The following is a transcript from the Evening Post 21st February 1911, at 'Papers Past' - a NZ National Library website. 
The departure &  arrival dates and Archives reference numbers:
5 January 1911 	London,  7 January 1911 Plymouth, arrival February 21st - SS1/513 NZ 
25 May 1911 	London, 27 May 1911 	Plymouth, arrival June 11th     - SS1/515 NZ
11 October 1911 London, 14 October 1911 Plymouth, arrival December 1st  - SS1/516 NZ 

LATE SHIPPING
Evening Post, 21 February 1911, Page 8

CORINTHIC, from London. Well up to time the R.M.S. Corinthic, from London, arrived in the stream at Wellington at 11 a.m. to-day. Medical inspection was carried out by the port health officer, and the vessel, berthed at the Queen's Wharf shortly before 1 p.m. The Corinthic left London on the 5th January and Plymouth two days later. Tenerife was reached on the morning of the 12th, departure being taken the same day for Capetown, which was reached at 8 a.m. on the 27th. Passengers and mails were embarked at Capetown, and after coaling, the vessel entered on the long voyage across the Southern Ocean at 11.30 p.m. The fine weather, which had characterised the first stages, of the trip, prevailed the arrival at Hobart on the afternoon of the 15th February. Hobart was left at 8.25 a.m. on Friday, light winds with smooth seas prevailing to arrival here. Captain F. Hart is still in command, and has the following officers with him :— Chief officer, Mr. J. Thompson; first officer, Mr J. Callom; second, Mr W. S. Hodgson; third, Mr S. Hall; fourth, Mr C. Euman; surgeon, Dr J. Simpson; chief engineer, Mr M. Hunter ; second, Mr J. E. Prichard; third, Mr J. McCann; fourth, Mr W. Senbert; fifth, Mr G. F. Lees; sixth, Mr Jas. Hills. Mr C. H. Niton is chief refrigerating engineer, Mr E. Kidley is second, and Mr R. H. Harris, late of the Afric, is purser.
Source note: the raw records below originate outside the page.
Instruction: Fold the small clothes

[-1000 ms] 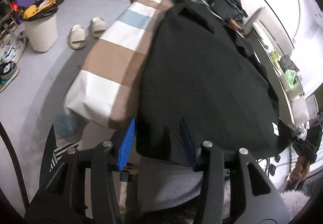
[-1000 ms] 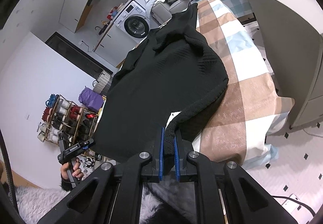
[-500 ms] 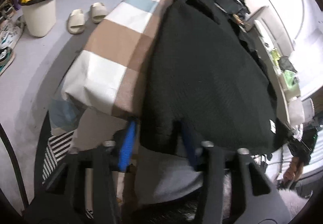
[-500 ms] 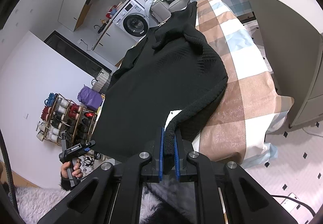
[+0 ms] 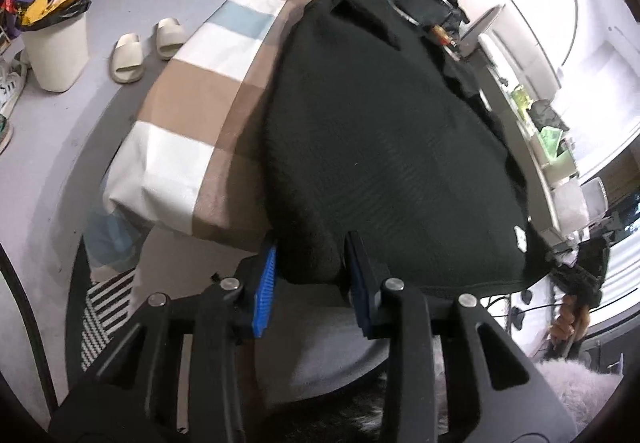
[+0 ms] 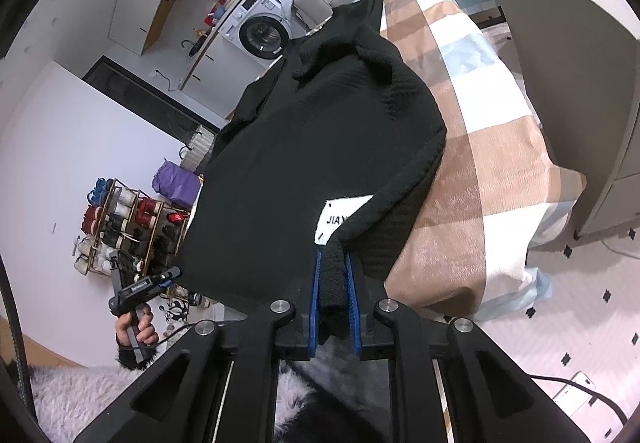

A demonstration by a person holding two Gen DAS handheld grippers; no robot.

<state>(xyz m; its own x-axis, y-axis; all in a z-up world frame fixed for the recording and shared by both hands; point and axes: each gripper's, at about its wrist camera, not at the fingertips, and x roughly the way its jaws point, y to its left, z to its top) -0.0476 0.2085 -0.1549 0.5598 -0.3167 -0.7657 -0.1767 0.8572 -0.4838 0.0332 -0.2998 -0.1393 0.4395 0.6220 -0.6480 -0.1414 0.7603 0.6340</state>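
Sweater, black and knitted, spread over the checked cloth of the table, reaching its near edge and hanging just past it; white label with dark lettering (partly covered) showing under a turned-up flap near that edge. Right gripper at the near edge towards the right corner, blue-padded jaws pressed together on a bunched fold of the sweater's hem. Left gripper at the near edge on the left side of the garment, jaws apart with the hem corner lying between them; blue pad of one finger beside the knit, cannot tell whether touching. Beyond the table's left edge, on the grey floor: pair of pale slippers, white bin with a dark liner. Washing machine past the far end; shoe rack against the wall.
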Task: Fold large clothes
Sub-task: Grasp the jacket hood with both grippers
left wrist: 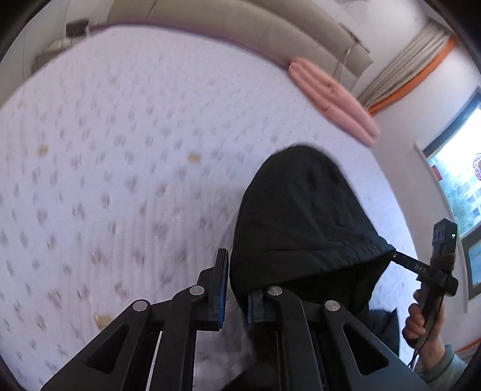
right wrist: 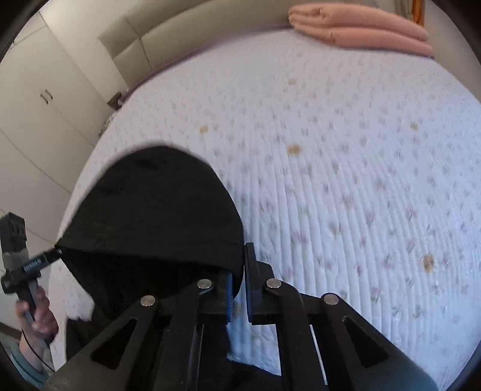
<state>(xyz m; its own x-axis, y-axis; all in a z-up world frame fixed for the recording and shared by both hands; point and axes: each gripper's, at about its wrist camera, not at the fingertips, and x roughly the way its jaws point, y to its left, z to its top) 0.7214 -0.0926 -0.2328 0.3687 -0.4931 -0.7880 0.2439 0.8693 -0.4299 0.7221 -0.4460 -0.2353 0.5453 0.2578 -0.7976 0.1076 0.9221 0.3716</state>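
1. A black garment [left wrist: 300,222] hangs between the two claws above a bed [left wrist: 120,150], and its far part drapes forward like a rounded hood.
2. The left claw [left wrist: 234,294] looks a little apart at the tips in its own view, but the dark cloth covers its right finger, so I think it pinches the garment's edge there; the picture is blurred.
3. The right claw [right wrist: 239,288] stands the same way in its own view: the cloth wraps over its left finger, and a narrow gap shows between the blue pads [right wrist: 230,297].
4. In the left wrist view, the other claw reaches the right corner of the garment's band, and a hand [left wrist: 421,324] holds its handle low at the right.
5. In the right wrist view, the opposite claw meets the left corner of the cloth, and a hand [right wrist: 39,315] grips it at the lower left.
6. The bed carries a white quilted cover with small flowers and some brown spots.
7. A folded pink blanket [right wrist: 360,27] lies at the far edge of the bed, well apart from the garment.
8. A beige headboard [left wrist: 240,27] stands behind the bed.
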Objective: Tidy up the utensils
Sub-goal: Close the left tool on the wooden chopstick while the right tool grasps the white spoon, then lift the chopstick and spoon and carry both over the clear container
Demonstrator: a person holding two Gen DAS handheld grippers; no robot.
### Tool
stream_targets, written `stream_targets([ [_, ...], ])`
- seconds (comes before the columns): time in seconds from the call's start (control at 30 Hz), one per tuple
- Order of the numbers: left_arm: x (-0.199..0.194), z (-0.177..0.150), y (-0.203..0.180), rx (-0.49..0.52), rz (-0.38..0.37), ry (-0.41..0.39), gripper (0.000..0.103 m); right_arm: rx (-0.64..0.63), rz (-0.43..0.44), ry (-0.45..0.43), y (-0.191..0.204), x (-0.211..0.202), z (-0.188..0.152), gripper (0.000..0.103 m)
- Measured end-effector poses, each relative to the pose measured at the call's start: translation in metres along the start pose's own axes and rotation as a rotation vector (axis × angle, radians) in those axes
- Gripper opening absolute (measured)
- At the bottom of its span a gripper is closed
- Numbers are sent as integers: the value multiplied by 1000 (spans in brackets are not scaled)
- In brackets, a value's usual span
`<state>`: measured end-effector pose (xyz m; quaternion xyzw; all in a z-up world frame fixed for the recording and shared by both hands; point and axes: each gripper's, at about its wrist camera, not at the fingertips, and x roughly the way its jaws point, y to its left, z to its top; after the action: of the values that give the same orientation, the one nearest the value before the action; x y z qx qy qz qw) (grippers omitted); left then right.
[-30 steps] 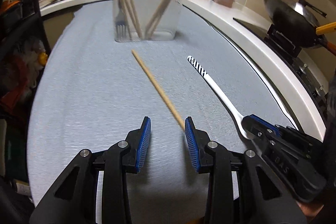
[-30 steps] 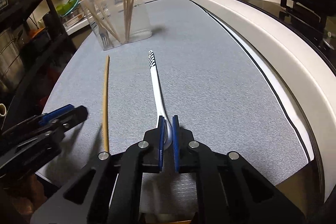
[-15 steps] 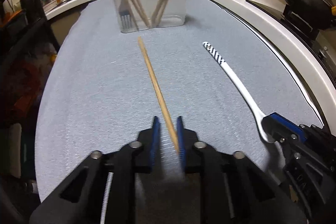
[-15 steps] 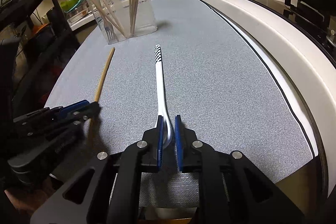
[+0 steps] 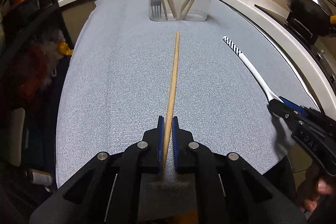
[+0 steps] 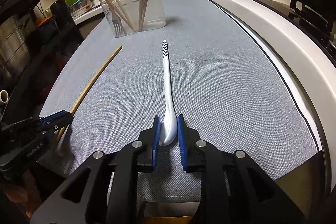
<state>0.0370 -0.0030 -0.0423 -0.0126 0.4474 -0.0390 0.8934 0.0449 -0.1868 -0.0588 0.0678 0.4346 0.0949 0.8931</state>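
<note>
My left tool clenched on a wooden chopstick over the grey-clothed table, my right tool gripping the white spoon by its bowl, striped handle pointing toward the clear utensil holder beyond

— What is the right gripper holding?
— It is pinching the white spoon's bowl, handle pointing toward the clear container.
— And at the left?
— The left gripper is clamping a chopstick lying on the grey mat.
</note>
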Motion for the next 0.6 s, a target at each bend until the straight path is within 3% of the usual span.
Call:
stream_targets([
  [0.27, 0, -1, -4, 19, 0, -18, 7, -8, -29, -18, 3, -3, -2, 11],
  [0.6, 0, -3, -2, 24, 12, -31, 7, -9, -25, -16, 3, 0, -1, 13],
])
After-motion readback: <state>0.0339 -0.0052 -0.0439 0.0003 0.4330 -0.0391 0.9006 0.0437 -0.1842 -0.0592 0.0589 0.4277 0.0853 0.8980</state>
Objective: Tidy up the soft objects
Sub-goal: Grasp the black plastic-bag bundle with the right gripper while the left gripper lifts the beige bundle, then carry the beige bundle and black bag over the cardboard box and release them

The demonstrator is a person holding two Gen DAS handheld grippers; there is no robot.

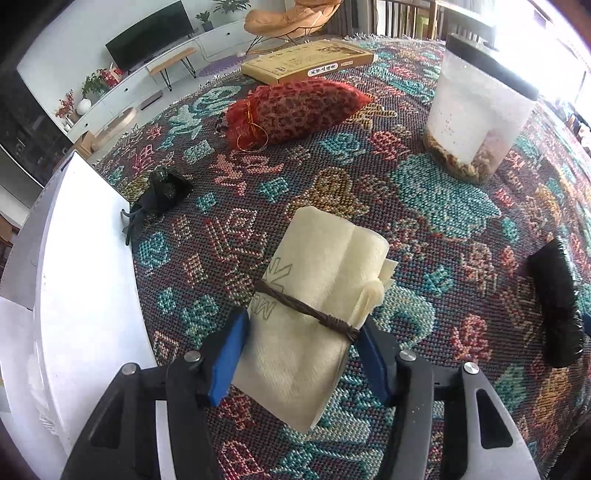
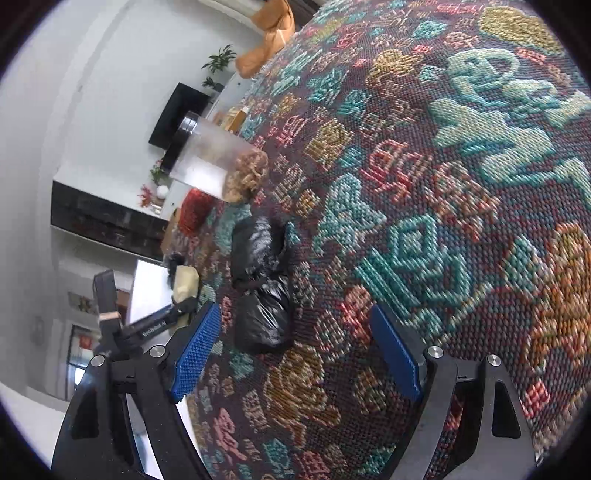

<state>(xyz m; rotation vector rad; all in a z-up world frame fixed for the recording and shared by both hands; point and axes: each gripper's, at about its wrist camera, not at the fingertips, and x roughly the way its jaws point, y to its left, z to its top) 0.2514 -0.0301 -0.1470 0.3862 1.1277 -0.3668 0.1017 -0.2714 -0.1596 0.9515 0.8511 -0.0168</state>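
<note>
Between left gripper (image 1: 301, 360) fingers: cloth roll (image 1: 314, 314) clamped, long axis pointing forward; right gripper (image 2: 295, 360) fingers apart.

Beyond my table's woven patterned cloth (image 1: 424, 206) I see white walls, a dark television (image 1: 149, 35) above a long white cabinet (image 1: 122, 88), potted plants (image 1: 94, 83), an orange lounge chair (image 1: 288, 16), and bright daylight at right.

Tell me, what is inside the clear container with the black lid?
The clear container holds a low layer of tan, curly pieces at the bottom. Its frosted wall hides what they are; above them it looks empty.
</note>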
The boilermaker is Mr W. F. Bright, and Mr A. Hulrick is chief steward. The Corinthic has 6000 tons of cargo for New Zealand ports, and will proceed to Lyttelton from Wellington. In addition to the list of passengers already published, the following joined the vessel en route :— At Plymouth : Mrs Wing and Master Wang, Messrs O. P. Burroyles, R. Brett, P. Kiely, F. Morrall. At Capetown : Mesdames M. A. Bigelow, G. W. Coleman, J. E. Lynds, R. Merritt, G. W. McGuire, Miss J. Joll, Messrs W. Fischer, Captain A. A. Biggins, J. l. Lynds, E. Lynds, C. Wurm, jun , W. C. Bambridge, R. D. Briscoe, J Hadfield, F P. St Hill. At Hobart: Miss A. E. Stewart, General S. Hogg, Messrs W. Aikman, F. M Stewart.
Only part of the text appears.